Selective fuzzy matching was applied only to affiliations unresolved by stage 1. We computed a weighted similarity score incorporating token overlap, edit distance, and rare-token matching. Final acceptance was determined using calibrated score thresholds.
Evaluation strategy

Metrics

Predicted identifiers from each model were compared against gold standard labels using standard classification metrics, including accuracy, precision, recall, and F1 score. Correctness was prioritized to minimize false-positive institutional assignments.

Baseline method

For comparison, we implemented a baseline using a pretrained, general-domain spaCy NER model with strict surface-form linking. This baseline represents a generic NLP strategy without domain-specific anchoring. Additional details on evaluation metrics and the baseline implementation are provided in Suppl. 3.
Statistical methods
Predicted ROR identifiers were evaluated against the manually adjudicated gold standard benchmark comprising 46,378 affiliation strings. Performance of the spaCy baseline, stage 1 (exact matching with geographic validation), stage 2 (selective fuzzy matching following stage 1), and an unconstrained fuzzy matching ablation was summarized using accuracy, precision, recall, and F1 score. Correctness was prioritized to minimize false-positive institutional assignments, and calibrated thresholds governed acceptance of fuzzy matches in stage 2. The McNemar test was applied using paired correctness indicators derived from the gold standard benchmark to assess the direction of performance differences. Specifically, discordant pairs were compared for stage 2 relative to the baseline, stage 1, and the unconstrained fuzzy matching ablation. In addition, differences in F1 score were estimated using bootstrap confidence intervals. Bonferroni correction was applied to both statistical procedures. Python codes used in this study are available in Suppl. 4.

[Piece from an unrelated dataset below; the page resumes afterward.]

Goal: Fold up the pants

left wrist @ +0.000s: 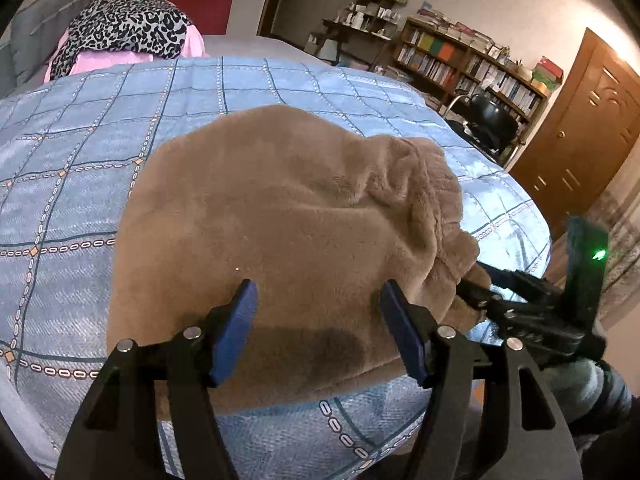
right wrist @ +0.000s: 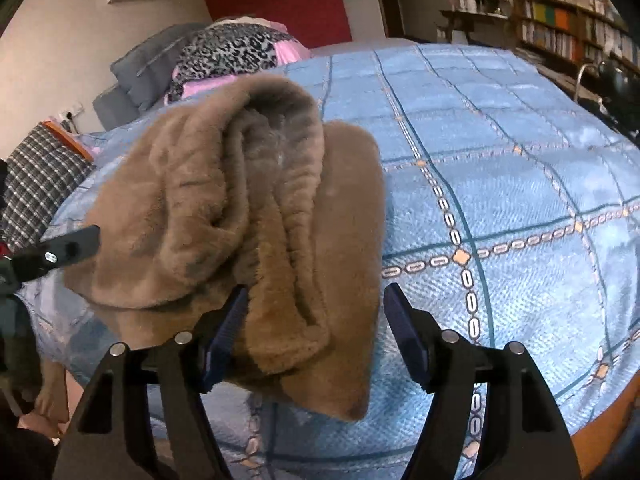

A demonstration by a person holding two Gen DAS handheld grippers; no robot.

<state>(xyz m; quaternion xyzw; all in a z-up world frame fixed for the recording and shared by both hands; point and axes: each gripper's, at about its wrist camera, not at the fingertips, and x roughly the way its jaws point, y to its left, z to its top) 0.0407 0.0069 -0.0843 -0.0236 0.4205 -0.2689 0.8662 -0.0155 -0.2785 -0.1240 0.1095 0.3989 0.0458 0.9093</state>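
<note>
The brown fleece pants (left wrist: 288, 216) lie folded in a thick bundle on the blue checked bedspread (left wrist: 80, 184). The gathered waistband (left wrist: 424, 200) bunches on the right side. My left gripper (left wrist: 318, 304) hovers over the near edge of the bundle, its blue pads wide apart and pressing on nothing. In the right wrist view the pants (right wrist: 224, 208) show layered folds. My right gripper (right wrist: 314, 320) stands open around the near right corner of the fabric, and its right pad is clear of the cloth. One black finger (right wrist: 68, 250) of the left gripper pokes in at the left.
At the head of the bed lie a leopard-print and pink cover (left wrist: 128, 28) and grey pillows (right wrist: 152, 64). A bookshelf (left wrist: 460, 60), a black chair (left wrist: 492, 120) and a wooden door (left wrist: 584, 128) stand beyond the bed's right side. A checked cloth (right wrist: 36, 184) lies at the left.
</note>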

Performance metrics across the baseline, stage 1, stage 2, and ablation models are summarized in Table 1.
Baseline performance: Generic NER
The off-the-shelf spaCy NER model (baseline) failed to detect more correct institutions than it missed, identifying 17,276 correct matches while missing 19,508. Its relatively low precision (0.75) and the lowest recall (0.47) among all evaluated models resulted in the lowest F1 score (0.58) and accuracy (0.46).

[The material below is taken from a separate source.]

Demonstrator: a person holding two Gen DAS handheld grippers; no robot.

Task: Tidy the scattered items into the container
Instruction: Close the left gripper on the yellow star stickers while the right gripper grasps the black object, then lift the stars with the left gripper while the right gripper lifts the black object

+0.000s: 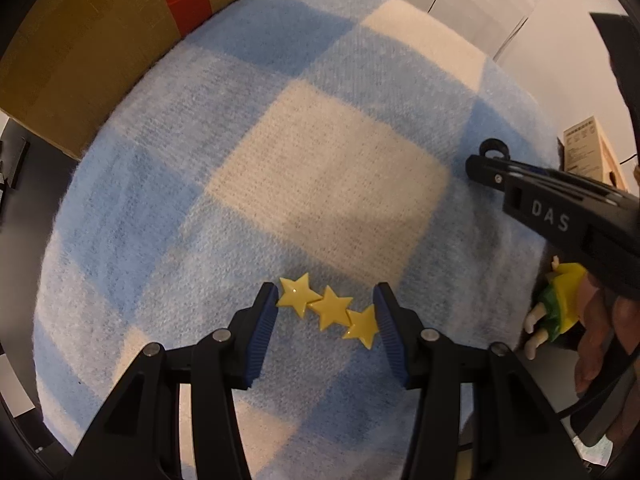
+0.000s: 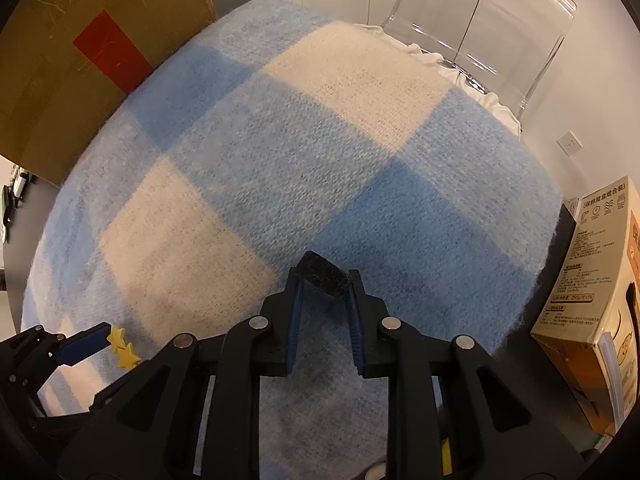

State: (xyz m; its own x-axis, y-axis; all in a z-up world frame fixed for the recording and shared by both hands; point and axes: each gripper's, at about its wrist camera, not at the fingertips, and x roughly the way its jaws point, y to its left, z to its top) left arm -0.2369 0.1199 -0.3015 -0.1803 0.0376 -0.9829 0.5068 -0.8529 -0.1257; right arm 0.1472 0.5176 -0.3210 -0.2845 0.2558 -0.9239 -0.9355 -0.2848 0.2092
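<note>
A yellow clip of three joined stars (image 1: pixel 330 309) lies on the blue and cream checked blanket (image 1: pixel 328 168). My left gripper (image 1: pixel 326 300) is open with its blue pads on either side of the star clip, close to both ends. The clip also shows at the lower left of the right wrist view (image 2: pixel 122 346), beside the left gripper's blue pad (image 2: pixel 86 346). My right gripper (image 2: pixel 323 280) is shut on a small black fuzzy ring (image 2: pixel 324 276) and holds it above the blanket (image 2: pixel 280 152). In the left wrist view the right gripper (image 1: pixel 486 160) shows from the side with the ring (image 1: pixel 494 148) at its tip.
A large brown cardboard box with red tape (image 1: pixel 92 40) stands at the blanket's far left. A clear plastic chair (image 2: pixel 500 28) is behind. A printed carton (image 2: pixel 596 300) stands at the right. A small doll in green and yellow (image 1: pixel 554 304) lies at the blanket's right edge.
</note>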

Stage 1 performance: Exact matching with geographic validation
Stage 1, which applied registry-derived exact matching with geographic validation, increased precision to 0.98 and recall to 0.87. This configuration achieved the highest precision (0.98) among all tested models. Stage 1 yielded 9,183 negative cases, comprising 5,317 false negatives and 3,866 true negatives. These cases shared characteristics such as noncanonical naming, partial institutional mentions, typographical errors, and other lexical variations, which could reduce the correctness of our model. To preserve high correctness, all negative cases were subsequently forwarded to stage 2 for further resolution.
Stage 2 performance: Selective fuzzy matching after stage 1
This configuration was selected as the preferred model. It applied selective fuzzy matching to the 9,183 residual cases passed from stage 1 and achieved a precision of 0.97, a recall of 0.93, and the highest F1 score (0.95). Although precision decreased marginally by 1 percentage point compared with stage 1, recall and F1 score increased by 6 and 3 percentage points, respectively. Accuracy also increased by 4 percentage points, reaching the highest observed level (0.91).

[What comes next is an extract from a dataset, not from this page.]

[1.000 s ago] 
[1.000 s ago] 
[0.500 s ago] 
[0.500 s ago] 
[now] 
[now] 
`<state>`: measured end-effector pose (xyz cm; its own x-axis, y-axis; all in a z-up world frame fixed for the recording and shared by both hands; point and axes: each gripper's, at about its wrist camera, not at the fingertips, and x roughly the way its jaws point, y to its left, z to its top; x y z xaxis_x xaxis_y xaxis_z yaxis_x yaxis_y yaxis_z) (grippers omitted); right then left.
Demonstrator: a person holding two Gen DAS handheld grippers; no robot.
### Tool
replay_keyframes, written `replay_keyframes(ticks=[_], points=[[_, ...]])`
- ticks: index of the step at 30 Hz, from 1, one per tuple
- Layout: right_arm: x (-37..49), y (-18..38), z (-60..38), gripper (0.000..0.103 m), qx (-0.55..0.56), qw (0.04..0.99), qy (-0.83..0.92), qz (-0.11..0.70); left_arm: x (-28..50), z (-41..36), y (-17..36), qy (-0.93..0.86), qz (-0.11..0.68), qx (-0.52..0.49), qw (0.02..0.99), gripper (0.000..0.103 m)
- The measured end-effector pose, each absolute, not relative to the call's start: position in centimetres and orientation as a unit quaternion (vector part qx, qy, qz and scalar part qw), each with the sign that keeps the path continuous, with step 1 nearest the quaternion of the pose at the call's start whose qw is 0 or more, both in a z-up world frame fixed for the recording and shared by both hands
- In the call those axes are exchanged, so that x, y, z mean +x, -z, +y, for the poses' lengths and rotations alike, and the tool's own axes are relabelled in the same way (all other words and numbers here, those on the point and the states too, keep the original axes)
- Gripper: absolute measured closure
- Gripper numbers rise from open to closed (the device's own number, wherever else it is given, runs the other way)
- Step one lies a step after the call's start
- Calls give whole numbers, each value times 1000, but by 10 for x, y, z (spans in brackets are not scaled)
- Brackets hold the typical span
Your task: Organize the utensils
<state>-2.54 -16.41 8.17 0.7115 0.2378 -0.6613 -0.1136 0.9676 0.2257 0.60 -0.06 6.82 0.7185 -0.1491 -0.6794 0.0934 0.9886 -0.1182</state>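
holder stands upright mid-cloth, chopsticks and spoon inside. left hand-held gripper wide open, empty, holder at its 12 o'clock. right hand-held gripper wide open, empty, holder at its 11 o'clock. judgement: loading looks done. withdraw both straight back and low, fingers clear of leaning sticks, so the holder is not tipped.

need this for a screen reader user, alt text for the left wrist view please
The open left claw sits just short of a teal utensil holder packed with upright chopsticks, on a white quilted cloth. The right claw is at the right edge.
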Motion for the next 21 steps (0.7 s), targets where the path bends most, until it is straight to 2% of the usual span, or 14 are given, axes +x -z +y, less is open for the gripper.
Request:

Ablation study: Unconstrained fuzzy matching
Removing the stage 1 filter (exact matching with geographic validation) resulted in reduced precision (0.77) and recall (0.83). This unconstrained configuration generated 8,314 false positives, representing a nearly ninefold increase relative to stage 1. This result demonstrates that unconstrained fuzzy matching tends to over-match plausible but incorrect institutions when affiliation strings are noisy.
Key results
Our proposed two-stage ROR-anchored model (stage 2) substantially outperformed both the generic spaCy baseline and the unconstrained fuzzy matching approach. Using the McNemar test applied to paired correctness indicators, we confirmed that stage 2 significantly outperformed all other models in achieving correctness at the 1% significance level with the Bonferroni correction (Table 1). In addition, the win-loss odds ratio for stage 2 ranged from 12.7 to 34.6, indicating that stage 2 produced between 12.7 and 34.6 correct predictions for every one correct prediction made by the comparator models (Table S3.1 in Suppl. 3). Finally, bootstrap confidence intervals for the F1 score difference confirmed that stage 2 increased the F1 score by 2.8% to 63.5% (Fig. 1, Table S3.2 in Suppl. 3).
Interpretation
Our analysis yields three primary insights regarding institutional entity-linking. First, generic NER models without domain-specific anchoring exhibit limited recall. The baseline model’s failure to detect the majority of valid institutions stems from the mismatch between its general-domain training data and the highly heterogeneous structure of scholarly affiliation strings. Orthographic inconsistencies, abbreviations, truncated institution names, and domain-specific naming conventions hindered precise NER.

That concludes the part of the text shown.